Deep vein thrombosis (DVT) occurs when a blood clot (thrombus) forms in one or more of the deep veins in your body, usually in your legs. Deep vein thrombosis can cause leg pain or swelling, but may occur without any symptoms.

Deep vein thrombosis can develop if you have certain medical conditions that affect how your blood clots. Deep vein thrombosis can also happen if you don't move for a long time, such as after surgery, following an accident, or when you are confined to a hospital or nursing home bed.

Deep vein thrombosis is a serious condition because blood clots in your veins can break loose, travel through your bloodstream and lodge in your lungs, blocking blood flow (pulmonary embolism). Source: MayoClinic

FDA NEWS RELEASE NOVEMBER 2, 2012:

FDA expands use of Xarelto to treat, reduce recurrence of blood clots

The U.S. Food and Drug Administration today expanded the approved use of Xarelto (rivaroxaban) to include treating deep vein thrombosis (DVT) or pulmonary embolism (PE), and to reduce the risk of recurrent DVT and PE following initial treatment.

Blood clots occur when blood thickens and clumps together. DVT is a blood clot that forms in a vein deep in the body. Most deep vein blood clots occur in the lower leg or thigh. When a blood clot in a deep vein breaks off and travels to an artery in the lungs and blocks blood flow, it results in a potentially deadly condition called PE.

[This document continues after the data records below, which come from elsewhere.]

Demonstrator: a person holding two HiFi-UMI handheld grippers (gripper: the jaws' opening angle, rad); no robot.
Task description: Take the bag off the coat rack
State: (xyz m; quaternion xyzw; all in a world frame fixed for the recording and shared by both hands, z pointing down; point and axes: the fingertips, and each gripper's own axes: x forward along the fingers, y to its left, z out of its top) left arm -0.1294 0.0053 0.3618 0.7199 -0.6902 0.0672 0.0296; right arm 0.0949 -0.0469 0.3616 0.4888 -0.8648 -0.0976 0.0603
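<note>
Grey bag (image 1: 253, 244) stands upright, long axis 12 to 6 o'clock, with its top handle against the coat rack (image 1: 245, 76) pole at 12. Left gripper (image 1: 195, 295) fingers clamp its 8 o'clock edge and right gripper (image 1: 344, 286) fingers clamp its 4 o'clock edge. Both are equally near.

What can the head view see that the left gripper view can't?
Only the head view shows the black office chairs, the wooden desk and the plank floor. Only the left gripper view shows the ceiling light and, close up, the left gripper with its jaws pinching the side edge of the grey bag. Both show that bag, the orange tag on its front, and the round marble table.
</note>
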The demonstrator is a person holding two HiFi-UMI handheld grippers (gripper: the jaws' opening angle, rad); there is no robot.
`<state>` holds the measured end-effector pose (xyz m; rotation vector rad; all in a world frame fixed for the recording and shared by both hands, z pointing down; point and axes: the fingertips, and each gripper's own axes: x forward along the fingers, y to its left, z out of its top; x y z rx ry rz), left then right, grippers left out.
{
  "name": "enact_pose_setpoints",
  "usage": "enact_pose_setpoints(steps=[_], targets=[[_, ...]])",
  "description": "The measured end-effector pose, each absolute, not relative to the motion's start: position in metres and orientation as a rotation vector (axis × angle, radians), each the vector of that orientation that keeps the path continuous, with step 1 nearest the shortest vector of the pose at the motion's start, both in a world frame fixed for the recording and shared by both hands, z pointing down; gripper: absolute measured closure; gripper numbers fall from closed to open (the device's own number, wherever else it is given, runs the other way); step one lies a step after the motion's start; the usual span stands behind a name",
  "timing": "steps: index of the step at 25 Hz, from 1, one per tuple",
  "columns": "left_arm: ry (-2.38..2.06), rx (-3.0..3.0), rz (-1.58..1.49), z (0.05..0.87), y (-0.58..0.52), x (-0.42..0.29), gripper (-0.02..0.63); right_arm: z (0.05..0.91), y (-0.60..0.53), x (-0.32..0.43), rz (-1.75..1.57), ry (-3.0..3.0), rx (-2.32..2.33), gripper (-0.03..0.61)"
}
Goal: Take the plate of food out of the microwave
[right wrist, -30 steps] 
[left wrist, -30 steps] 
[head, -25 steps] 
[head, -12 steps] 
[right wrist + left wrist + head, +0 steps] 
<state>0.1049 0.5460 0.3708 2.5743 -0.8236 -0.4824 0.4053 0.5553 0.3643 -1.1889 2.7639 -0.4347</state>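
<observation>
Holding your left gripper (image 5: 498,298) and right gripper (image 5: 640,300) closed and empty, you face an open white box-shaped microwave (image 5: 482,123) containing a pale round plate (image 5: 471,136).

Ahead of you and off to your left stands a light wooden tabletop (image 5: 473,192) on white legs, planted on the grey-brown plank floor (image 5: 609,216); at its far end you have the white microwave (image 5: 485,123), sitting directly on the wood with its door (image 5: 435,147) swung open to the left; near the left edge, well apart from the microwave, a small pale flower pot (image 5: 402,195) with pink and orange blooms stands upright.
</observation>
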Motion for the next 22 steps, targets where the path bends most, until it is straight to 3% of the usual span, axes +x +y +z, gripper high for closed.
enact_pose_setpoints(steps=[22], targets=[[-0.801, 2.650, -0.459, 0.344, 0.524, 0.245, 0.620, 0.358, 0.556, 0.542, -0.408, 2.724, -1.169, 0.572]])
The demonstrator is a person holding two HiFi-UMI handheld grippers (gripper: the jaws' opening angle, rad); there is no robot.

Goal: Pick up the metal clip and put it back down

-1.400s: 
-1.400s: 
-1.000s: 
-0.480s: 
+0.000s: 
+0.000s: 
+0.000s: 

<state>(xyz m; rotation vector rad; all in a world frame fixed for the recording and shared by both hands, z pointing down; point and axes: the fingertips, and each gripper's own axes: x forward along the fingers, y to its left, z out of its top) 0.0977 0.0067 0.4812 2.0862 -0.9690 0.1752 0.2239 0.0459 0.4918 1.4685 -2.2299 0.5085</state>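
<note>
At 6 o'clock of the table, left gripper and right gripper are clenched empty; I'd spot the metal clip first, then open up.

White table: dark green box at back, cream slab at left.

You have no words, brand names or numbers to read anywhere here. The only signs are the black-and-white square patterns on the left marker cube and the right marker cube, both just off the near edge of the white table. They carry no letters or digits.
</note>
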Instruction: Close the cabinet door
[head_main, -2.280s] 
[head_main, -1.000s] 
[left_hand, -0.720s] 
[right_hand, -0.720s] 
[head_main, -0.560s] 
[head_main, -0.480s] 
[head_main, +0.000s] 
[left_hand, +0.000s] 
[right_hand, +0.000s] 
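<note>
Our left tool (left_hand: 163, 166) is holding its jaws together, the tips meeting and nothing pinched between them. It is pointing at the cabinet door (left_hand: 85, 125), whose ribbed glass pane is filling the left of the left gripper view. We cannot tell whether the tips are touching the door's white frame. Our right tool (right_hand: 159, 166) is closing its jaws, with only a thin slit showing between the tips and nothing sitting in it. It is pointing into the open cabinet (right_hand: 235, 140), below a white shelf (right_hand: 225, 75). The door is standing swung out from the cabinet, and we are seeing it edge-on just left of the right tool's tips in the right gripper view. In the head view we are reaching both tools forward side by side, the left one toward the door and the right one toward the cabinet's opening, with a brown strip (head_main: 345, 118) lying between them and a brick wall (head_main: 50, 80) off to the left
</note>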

Xarelto is already FDA-approved to reduce the risk of DVTs and PEs from occurring after knee or hip replacement surgery (July 2011), and to reduce the risk of stroke in people who have a type of abnormal heart rhythm called non-valvular atrial fibrillation (November 2011).

The FDA reviewed Xarelto’s new indication under the agency’s priority review program, which provides an expedited six-month review for drugs that offer major advances in treatment or that provide treatment when no adequate therapy exists.